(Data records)
* * *

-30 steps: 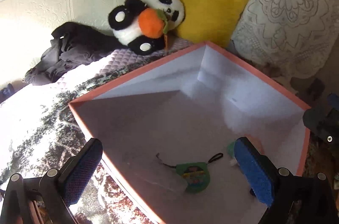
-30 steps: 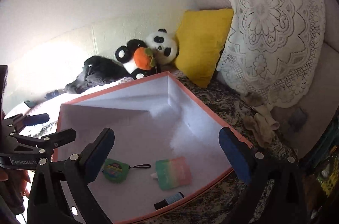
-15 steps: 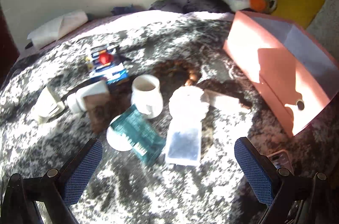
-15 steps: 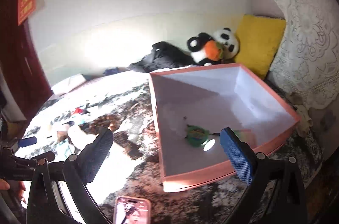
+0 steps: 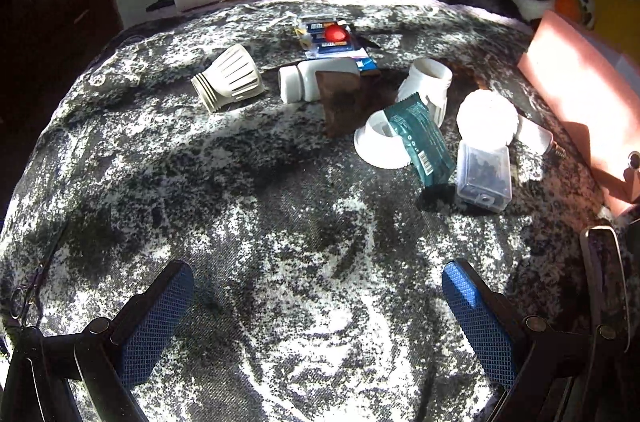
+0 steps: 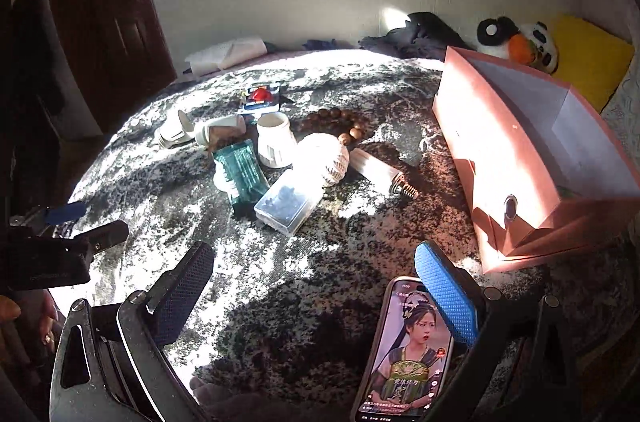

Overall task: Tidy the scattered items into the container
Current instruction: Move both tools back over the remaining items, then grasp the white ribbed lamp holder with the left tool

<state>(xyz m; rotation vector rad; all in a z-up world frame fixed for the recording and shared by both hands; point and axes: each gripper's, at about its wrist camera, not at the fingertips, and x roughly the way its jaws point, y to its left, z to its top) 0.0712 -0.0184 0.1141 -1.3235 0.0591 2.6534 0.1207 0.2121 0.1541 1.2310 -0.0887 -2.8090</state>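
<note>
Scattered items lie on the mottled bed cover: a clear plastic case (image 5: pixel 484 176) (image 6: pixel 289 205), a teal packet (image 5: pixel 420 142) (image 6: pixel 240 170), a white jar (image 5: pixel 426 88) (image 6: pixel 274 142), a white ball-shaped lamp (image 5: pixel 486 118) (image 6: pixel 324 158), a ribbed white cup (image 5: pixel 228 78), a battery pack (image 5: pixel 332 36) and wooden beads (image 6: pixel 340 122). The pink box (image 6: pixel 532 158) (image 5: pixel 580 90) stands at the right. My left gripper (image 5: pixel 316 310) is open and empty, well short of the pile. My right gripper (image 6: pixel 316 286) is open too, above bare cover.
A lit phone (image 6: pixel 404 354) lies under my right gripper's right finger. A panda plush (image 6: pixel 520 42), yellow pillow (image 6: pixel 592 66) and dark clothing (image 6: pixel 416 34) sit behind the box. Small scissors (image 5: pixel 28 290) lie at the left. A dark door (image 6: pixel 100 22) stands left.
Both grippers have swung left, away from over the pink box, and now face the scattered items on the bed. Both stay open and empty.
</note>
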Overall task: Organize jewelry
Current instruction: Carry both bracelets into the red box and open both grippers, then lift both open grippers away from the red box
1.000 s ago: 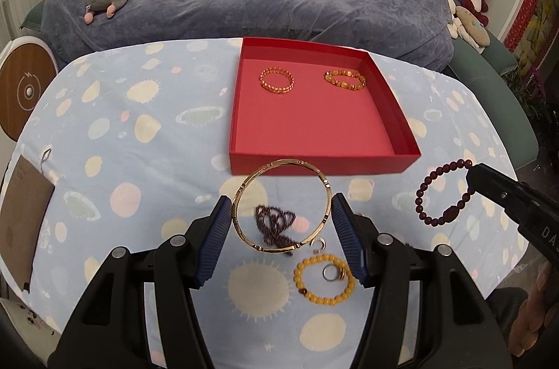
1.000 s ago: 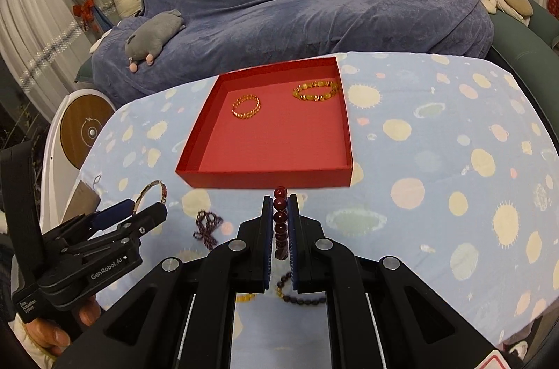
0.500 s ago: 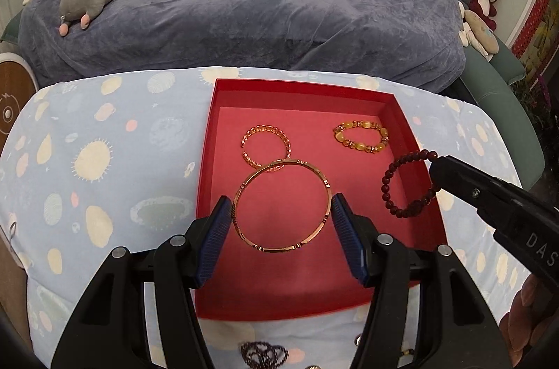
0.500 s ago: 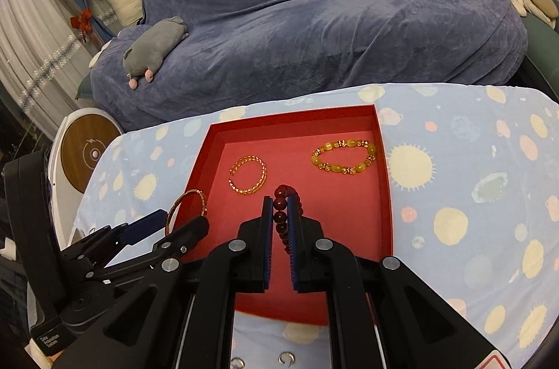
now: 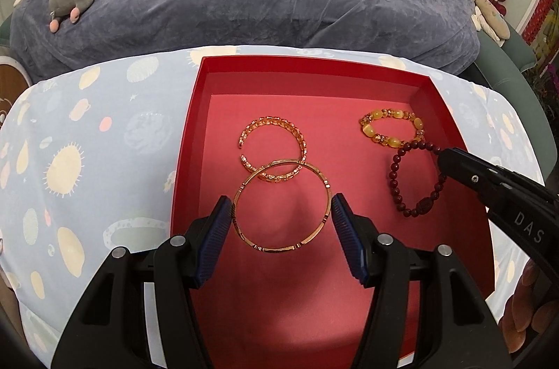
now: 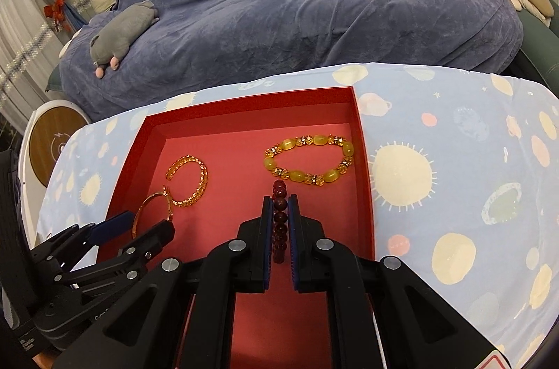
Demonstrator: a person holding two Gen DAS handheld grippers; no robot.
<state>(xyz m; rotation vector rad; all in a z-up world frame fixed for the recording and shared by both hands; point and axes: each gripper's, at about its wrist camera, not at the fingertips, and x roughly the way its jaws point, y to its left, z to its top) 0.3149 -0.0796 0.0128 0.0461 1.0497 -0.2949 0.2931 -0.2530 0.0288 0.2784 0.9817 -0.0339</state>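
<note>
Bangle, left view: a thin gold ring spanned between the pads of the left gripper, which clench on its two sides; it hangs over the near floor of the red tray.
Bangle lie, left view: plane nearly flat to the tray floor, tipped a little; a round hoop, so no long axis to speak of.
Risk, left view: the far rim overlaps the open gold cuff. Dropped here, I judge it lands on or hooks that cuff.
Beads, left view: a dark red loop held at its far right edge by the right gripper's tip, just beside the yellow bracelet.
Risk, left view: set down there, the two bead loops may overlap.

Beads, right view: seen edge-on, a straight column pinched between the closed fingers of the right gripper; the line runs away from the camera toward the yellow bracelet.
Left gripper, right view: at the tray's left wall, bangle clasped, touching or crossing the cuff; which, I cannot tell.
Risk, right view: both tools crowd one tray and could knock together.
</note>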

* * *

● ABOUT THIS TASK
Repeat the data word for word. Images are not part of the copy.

● RESPONSE AREA
-30 steps: 
-30 steps: 
-15 steps: 
-15 steps: 
+0 steps: 
+0 steps: 

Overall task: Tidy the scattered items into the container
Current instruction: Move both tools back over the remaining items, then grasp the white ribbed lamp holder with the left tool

<state>(xyz m; rotation vector rad; all in a z-up world frame fixed for the recording and shared by both hands; point and axes: each gripper's, at about its wrist camera, not at the fingertips, and x roughly the way its jaws point, y to its left, z to its top) 0.0712 -0.0184 0.1141 -1.3235 0.0591 2.6534 0.1207 0.2121 0.1541 1.2310 -0.0887 -2.8090</state>
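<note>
Scattered items lie on the mottled bed cover: a clear plastic case (image 5: pixel 484 176) (image 6: pixel 289 205), a teal packet (image 5: pixel 420 142) (image 6: pixel 240 170), a white jar (image 5: pixel 426 88) (image 6: pixel 274 142), a white ball-shaped lamp (image 5: pixel 486 118) (image 6: pixel 324 158), a ribbed white cup (image 5: pixel 228 78), a battery pack (image 5: pixel 332 36) and wooden beads (image 6: pixel 340 122). The pink box (image 6: pixel 532 158) (image 5: pixel 580 90) stands at the right. My left gripper (image 5: pixel 316 310) is open and empty, well short of the pile. My right gripper (image 6: pixel 316 286) is open too, above bare cover.
A lit phone (image 6: pixel 404 354) lies under my right gripper's right finger. A panda plush (image 6: pixel 520 42), yellow pillow (image 6: pixel 592 66) and dark clothing (image 6: pixel 416 34) sit behind the box. Small scissors (image 5: pixel 28 290) lie at the left. A dark door (image 6: pixel 100 22) stands left.
Both grippers have swung left, away from over the pink box, and now face the scattered items on the bed. Both stay open and empty.
</note>
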Overall task: Organize jewelry
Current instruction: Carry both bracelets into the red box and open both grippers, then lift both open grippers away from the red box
1.000 s ago: 
1.000 s ago: 
0.500 s ago: 
0.500 s ago: 
now: 
now: 
Demonstrator: a person holding two Gen DAS handheld grippers; no robot.
<state>(xyz m; rotation vector rad; all in a z-up world frame fixed for the recording and shared by both hands; point and axes: each gripper's, at about its wrist camera, not at the fingertips, and x roughly the way its jaws point, y to its left, z to its top) 0.3149 -0.0796 0.0128 0.0461 1.0497 -0.2949 0.2931 -0.2530 0.0288 0.2784 0.9817 -0.0339</state>
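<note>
Bangle, left view: a thin gold ring spanned between the pads of the left gripper, which clench on its two sides; it hangs over the near floor of the red tray.
Bangle lie, left view: plane nearly flat to the tray floor, tipped a little; a round hoop, so no long axis to speak of.
Risk, left view: the far rim overlaps the open gold cuff. Dropped here, I judge it lands on or hooks that cuff.
Beads, left view: a dark red loop held at its far right edge by the right gripper's tip, just beside the yellow bracelet.
Risk, left view: set down there, the two bead loops may overlap.

Beads, right view: seen edge-on, a straight column pinched between the closed fingers of the right gripper; the line runs away from the camera toward the yellow bracelet.
Left gripper, right view: at the tray's left wall, bangle clasped, touching or crossing the cuff; which, I cannot tell.
Risk, right view: both tools crowd one tray and could knock together.
</note>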

That covers the exercise completely.